══ Given records ══

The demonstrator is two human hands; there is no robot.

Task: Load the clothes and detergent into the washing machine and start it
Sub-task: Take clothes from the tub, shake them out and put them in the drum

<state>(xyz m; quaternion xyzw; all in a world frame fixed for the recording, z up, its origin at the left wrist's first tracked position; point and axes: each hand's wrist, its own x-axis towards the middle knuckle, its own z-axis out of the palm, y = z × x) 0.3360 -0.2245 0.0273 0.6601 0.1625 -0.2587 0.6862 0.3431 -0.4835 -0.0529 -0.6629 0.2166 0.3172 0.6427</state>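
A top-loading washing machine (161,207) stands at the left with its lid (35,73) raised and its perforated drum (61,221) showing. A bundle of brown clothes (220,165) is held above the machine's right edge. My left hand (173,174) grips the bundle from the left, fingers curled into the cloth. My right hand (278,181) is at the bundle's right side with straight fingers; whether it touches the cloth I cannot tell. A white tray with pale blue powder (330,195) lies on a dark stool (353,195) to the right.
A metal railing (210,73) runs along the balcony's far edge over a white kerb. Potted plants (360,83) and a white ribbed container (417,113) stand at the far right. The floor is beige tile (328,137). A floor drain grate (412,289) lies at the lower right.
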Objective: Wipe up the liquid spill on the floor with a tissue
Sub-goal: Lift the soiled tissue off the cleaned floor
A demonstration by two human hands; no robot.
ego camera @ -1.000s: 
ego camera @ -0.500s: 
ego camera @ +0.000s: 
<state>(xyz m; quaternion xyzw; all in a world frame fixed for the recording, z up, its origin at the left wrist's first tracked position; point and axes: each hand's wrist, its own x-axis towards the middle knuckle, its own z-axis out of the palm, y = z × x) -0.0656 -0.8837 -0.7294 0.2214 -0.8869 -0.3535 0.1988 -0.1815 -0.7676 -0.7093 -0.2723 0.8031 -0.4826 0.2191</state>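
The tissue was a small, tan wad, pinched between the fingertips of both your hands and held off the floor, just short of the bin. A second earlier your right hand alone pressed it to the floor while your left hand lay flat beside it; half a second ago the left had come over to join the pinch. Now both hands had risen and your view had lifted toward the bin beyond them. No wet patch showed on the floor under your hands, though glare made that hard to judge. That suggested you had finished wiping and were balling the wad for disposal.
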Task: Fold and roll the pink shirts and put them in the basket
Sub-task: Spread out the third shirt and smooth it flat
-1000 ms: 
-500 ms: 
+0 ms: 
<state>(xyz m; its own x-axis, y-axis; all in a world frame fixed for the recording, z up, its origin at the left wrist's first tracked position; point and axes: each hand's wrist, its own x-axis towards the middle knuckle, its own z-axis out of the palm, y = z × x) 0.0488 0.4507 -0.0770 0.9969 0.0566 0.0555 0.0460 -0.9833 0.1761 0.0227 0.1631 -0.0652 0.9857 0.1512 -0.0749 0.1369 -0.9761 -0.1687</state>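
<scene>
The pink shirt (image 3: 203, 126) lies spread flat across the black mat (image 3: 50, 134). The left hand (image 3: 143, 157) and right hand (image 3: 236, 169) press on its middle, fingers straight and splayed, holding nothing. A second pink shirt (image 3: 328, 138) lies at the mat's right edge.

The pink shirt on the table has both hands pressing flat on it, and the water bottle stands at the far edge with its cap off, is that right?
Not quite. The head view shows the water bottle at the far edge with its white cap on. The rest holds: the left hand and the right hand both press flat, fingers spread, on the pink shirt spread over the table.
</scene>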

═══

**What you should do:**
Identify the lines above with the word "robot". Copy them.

**Worked solution:**
The demonstrator is two human hands; there is no robot.
A demonstration by two human hands; no robot.

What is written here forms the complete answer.